The use of the English language in current and former member countries of the Commonwealth of Nations was largely inherited from British colonisation, with some exceptions. English serves as the medium of inter-Commonwealth relations.

Many regions, notably Australia, Brunei, Canada, Hong Kong, India, Ireland, Malaysia, New Zealand, Pakistan, Singapore, South Africa, Sri Lanka and the Caribbean, have developed their own native varieties of the language. Mozambique, which joined the Commonwealth in 1996, is a special case: English is widely spoken there, despite it being a former Portuguese colony (though the port of Chinde was leased by Britain from 1891 to 1923). Likewise, in Cyprus, it does not have official status but is widely used as a . English is spoken as a first or second language in most of the Commonwealth.

Written English in the current and former Commonwealth generally favours British spelling as opposed to American, with some exceptions, particularly in Canada, where there are strong influences from neighbouring American English.

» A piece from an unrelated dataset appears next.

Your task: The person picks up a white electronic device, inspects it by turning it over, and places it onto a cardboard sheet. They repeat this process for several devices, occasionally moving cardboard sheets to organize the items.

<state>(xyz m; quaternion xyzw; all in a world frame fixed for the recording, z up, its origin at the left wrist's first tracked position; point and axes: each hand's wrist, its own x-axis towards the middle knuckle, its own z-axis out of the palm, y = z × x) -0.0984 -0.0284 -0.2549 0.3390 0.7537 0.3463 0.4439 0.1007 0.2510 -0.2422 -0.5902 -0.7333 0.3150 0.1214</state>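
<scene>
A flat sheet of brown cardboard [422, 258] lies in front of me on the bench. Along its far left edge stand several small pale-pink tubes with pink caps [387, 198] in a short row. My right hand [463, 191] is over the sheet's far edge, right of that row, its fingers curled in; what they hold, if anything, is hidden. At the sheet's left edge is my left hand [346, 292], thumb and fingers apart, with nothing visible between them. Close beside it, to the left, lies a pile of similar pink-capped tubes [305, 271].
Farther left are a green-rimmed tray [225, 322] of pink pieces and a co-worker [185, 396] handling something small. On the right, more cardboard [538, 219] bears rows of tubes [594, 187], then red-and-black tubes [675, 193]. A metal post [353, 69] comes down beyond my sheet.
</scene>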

Few Commonwealth countries besides Canada and Australia have produced their own variant English dictionaries and style guides, and may rely on those produced in other countries.

Native varieties 
Southern Hemisphere native varieties of English began to develop during the 18th century, with the colonisation of Australasia and South Africa. Australian English and New Zealand English are closely related to each other, and share some similarities with South African English (though it has unique influences from indigenous African languages, and Dutch influences it inherited along with the development of Afrikaans from Dutch).

Canadian English contains elements of British English and American English, as well as many Canadianisms and some French influences. It is the product of several waves of immigration and settlement, from Britain, Ireland, France, the United States, and around the world, over a period of almost two centuries. Modern Canadian English has taken significant vocabulary and spelling from the shared political and social institutions of Commonwealth countries.

Caribbean 
Caribbean English is influenced by the English-based Creole varieties spoken, but they are not one and the same. There is a great deal of variation in the way English is spoken, with a "Standard English" at one end of a bipolar linguistic continuum and Creole languages at the other. These dialects have roots in 17th-century British and Irish English, and African languages, plus localised influences from other colonial languages including French, Spanish, and Dutch; unlike most native varieties of English, West Indian dialects often tend to be syllable-timed rather than stress-timed.

Non-native varieties 

Second-language varieties of English in Africa and Asia have often undergone "indigenisation"; that is, each English-speaking community has developed (or is in the process of developing) its own standards of usage, often under the influence of local languages. These dialects are sometimes referred to as New Englishes (McArthur, p. 36); most of them inherited non-rhoticity from Southern British English.

Africa 
Several dialects of West African English exist, with a lot of regional variation and some influence from indigenous languages. West African English tends to be syllable-timed, and its phoneme inventory is much simpler than that of Received Pronunciation; this sometimes affects mutual intelligibility with native varieties of English. A distinctive North African English, often with significant influences from Bantu languages such as Swahili, is spoken in countries such as Kenya or Tanzania, particularly in Nairobi and other cities where there is an expanding middle class, for whom English is increasingly being used in the home as the first language.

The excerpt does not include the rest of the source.